### TASK STATEMENT
Could you reproduce the lines below from the one with "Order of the" through the one with "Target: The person"? Keep both ends and add nothing.

──────── STORED DATA ────────

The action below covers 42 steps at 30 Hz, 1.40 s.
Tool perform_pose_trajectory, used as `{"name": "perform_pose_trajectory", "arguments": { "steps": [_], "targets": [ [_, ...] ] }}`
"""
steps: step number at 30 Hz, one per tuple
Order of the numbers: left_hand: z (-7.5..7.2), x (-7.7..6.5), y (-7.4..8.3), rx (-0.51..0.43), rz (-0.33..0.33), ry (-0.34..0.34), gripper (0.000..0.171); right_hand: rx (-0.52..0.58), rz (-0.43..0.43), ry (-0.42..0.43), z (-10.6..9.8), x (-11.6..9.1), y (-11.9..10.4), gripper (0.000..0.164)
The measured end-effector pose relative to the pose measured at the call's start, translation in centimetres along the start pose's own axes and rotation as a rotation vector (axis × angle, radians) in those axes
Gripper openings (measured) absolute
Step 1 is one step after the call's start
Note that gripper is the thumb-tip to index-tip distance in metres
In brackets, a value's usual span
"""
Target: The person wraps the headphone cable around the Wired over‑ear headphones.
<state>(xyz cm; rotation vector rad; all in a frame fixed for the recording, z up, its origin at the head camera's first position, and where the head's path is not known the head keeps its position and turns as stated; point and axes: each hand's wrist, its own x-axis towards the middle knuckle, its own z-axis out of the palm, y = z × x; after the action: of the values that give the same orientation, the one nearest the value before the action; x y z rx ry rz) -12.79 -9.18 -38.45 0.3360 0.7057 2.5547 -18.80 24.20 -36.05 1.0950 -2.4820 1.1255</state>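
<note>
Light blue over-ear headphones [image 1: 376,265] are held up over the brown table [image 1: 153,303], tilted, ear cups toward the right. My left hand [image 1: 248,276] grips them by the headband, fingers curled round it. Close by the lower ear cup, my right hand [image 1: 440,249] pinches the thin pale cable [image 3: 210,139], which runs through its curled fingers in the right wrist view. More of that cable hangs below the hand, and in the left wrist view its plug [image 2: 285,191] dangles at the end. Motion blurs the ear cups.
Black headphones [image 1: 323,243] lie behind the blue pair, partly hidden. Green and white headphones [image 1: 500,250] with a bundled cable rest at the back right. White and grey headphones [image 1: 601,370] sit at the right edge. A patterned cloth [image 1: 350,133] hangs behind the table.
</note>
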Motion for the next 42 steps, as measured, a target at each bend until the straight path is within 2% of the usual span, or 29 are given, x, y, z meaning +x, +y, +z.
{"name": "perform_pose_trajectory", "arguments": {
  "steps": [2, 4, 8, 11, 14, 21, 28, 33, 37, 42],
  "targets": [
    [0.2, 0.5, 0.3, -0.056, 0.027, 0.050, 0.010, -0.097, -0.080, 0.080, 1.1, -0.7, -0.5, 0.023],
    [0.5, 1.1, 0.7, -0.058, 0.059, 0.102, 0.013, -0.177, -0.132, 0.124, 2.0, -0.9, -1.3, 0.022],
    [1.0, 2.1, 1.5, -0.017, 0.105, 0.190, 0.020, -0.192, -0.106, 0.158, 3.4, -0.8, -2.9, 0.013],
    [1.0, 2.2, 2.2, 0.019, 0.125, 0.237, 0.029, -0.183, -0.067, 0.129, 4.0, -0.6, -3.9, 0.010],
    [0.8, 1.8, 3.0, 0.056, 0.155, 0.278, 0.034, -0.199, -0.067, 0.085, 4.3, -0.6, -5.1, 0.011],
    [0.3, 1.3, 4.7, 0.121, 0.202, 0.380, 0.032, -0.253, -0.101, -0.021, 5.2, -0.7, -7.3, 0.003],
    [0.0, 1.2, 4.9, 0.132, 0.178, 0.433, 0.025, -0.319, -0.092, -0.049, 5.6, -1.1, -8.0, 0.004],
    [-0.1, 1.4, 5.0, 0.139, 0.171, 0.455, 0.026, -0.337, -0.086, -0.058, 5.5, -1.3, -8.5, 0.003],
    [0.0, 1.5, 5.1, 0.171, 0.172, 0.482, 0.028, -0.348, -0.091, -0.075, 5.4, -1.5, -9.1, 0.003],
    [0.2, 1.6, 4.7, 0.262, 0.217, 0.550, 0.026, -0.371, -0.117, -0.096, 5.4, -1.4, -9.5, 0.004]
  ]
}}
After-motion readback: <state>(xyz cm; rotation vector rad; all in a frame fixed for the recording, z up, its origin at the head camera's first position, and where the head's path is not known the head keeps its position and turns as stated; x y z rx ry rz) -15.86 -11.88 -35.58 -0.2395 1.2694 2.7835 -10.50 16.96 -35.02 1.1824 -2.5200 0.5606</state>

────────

### TASK RESULT
Order of the numbers: left_hand: z (-7.5..7.2), x (-7.7..6.5), y (-7.4..8.3), rx (-0.51..0.43), rz (-0.33..0.33), ry (-0.34..0.34), gripper (0.000..0.171); right_hand: rx (-0.52..0.58), rz (-0.43..0.43), ry (-0.42..0.43), z (-10.6..9.8), x (-11.6..9.1), y (-11.9..10.4), gripper (0.000..0.164)
The measured end-effector pose relative to the pose measured at the call's start, translation in centimetres along the start pose's own axes and rotation as a rotation vector (axis × angle, radians) in those axes
Gripper openings (measured) absolute
Step 1 is one step after the call's start
Note that gripper is the thumb-tip to index-tip distance in metres
In brackets, a value's usual span
"""
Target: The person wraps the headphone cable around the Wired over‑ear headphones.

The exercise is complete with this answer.